Je pense qu’au niveau législatif, nous n’exerçons pas assez notre rôle de contrôle gouvernemental pour que les textes de loi votés soient appliqués. Même si leur application signifie parfois le déploiement de grands moyens matériels et humains comme pour l’ouverture de centres d’accueil des femmes agressées prévue par la fameuse loi, votée récemment, sur la violence faite aux femmes. Et bien entendu, ne pas perdre de vue que nous devons constamment être à l’écoute des citoyens comme l’exige notre rôle de députée.
-Le paysage politique est perçu comme un monde dominé par des hommes, qu’en pensez-vous?
C’est clair, c’est un monde dominé par la gent masculine. J’en ai fait l’expérience législative. Je disais à mes proches que je partais avec un double handicap étant jeune et surtout une femme. Aujourd’hui, j’ai 29 ans quand je me suis présentée aux élections, j’avais 25 ans, et d’un seul coup, je me suis retrouvée sous le feu des projecteurs sans avoir conscience de ce que cela signifiait, à savoir que vous vous exposez à toutes sortes de critiques. On touchera même à votre vie privée pour vous faire désister. C’est pourquoi, les Tunisiennes préfèrent travailler dans l’ombre et je les comprends. Ce qu’elles recherchent avant tout c’est l’efficacité, contrairement aux hommes qui tendent à être obsédés par le protagonisme. On reconnaît tout de même à la femme de grandes qualités morales, surtout celle de ne pas être facilement corruptible.
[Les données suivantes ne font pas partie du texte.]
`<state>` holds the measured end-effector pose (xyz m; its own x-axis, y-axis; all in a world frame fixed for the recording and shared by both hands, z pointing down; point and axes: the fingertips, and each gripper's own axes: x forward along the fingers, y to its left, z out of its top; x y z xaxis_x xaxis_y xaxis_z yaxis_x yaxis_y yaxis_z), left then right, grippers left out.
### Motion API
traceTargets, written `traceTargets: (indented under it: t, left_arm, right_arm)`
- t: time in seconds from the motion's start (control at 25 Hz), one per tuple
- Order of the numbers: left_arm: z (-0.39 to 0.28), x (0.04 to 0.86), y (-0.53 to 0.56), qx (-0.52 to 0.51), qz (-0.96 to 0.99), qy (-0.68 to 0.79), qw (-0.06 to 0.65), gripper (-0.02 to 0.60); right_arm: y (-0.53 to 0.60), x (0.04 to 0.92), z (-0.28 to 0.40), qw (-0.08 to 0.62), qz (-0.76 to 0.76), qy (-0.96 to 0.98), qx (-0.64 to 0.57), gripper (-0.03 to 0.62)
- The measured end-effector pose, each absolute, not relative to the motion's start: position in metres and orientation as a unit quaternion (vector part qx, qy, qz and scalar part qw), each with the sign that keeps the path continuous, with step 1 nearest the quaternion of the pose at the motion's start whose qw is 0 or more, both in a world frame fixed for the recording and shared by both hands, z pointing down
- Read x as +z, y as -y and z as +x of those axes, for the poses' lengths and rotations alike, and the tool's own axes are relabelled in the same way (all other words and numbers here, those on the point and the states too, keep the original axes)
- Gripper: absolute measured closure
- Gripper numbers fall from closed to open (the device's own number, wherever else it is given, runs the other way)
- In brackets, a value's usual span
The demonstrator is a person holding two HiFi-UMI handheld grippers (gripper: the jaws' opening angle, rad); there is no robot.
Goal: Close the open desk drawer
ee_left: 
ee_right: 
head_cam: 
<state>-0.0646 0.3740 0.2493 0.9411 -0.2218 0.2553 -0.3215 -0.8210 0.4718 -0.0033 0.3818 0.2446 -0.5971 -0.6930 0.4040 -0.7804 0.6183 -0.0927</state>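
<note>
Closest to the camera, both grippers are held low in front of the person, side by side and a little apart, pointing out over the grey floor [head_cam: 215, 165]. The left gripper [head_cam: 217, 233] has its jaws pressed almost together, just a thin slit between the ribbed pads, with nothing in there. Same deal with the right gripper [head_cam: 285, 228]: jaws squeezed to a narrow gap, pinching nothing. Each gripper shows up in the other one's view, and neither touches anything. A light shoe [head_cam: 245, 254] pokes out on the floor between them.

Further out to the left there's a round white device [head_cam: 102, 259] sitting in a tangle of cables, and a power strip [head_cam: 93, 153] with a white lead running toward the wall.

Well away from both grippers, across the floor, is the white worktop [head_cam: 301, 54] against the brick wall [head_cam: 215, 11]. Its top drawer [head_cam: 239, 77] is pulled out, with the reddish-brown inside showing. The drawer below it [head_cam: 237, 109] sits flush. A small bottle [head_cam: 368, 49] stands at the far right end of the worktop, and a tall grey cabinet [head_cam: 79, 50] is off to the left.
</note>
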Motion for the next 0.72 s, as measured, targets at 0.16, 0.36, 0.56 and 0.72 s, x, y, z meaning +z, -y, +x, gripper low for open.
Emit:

Elle bénéficie du préjugé favorable d’être fiable, loyale. Les mentalités ont la peau dure. Même dans les pays dits avancés, la femme n’a pas encore la place qu’elle mérite en politique, sauf à de rares exceptions comme dans les pays scandinaves. Un long travail reste à faire mais la réussite est au bout du chemin, j’en suis convaincue.
-Que faut-il faire pour que les femmes tunisiennes se retrouvent au premier rang?
En effet, la place de la femme aujourd’hui devrait être au premier rang mais il y a chez nous l’aspect sociétal et culturel qui coincent et qui font que la femme n’ose pas. Il faut dire aussi qu’il y a à déplorer un manque de solidarité féminine. Si les femmes étaient plus solidaires les unes avec les autres, elles seraient une force inestimable.
-Si vous aviez une citation qui détermine la femme tunisienne, ce serait laquelle?
Il y a plus de 30 ans, Françoise Giroud disait : « La femme serait vraiment l’égale de l’homme le jour où, à un poste important, on désignerait une femme incompétente. » J’aime à renvoyer cette citation car je suis convaincue d’une chose, à savoir qu’ on ne peut pas s’asseoir et réclamer ses droits, il faut le montrer et dire qu’on est capable et non pas être là pour faire partie du décor. Il faut vraiment prouver qu’on est compétente, qu’on peut apporter un plus. En somme, il faut que nous soyons des forces de proposition.
Votre modèle?
Le leader Habib Bourguiba parce qu’il nous donne envie de moderniser notre Tunisie et de continuer ce qu’il a entamé.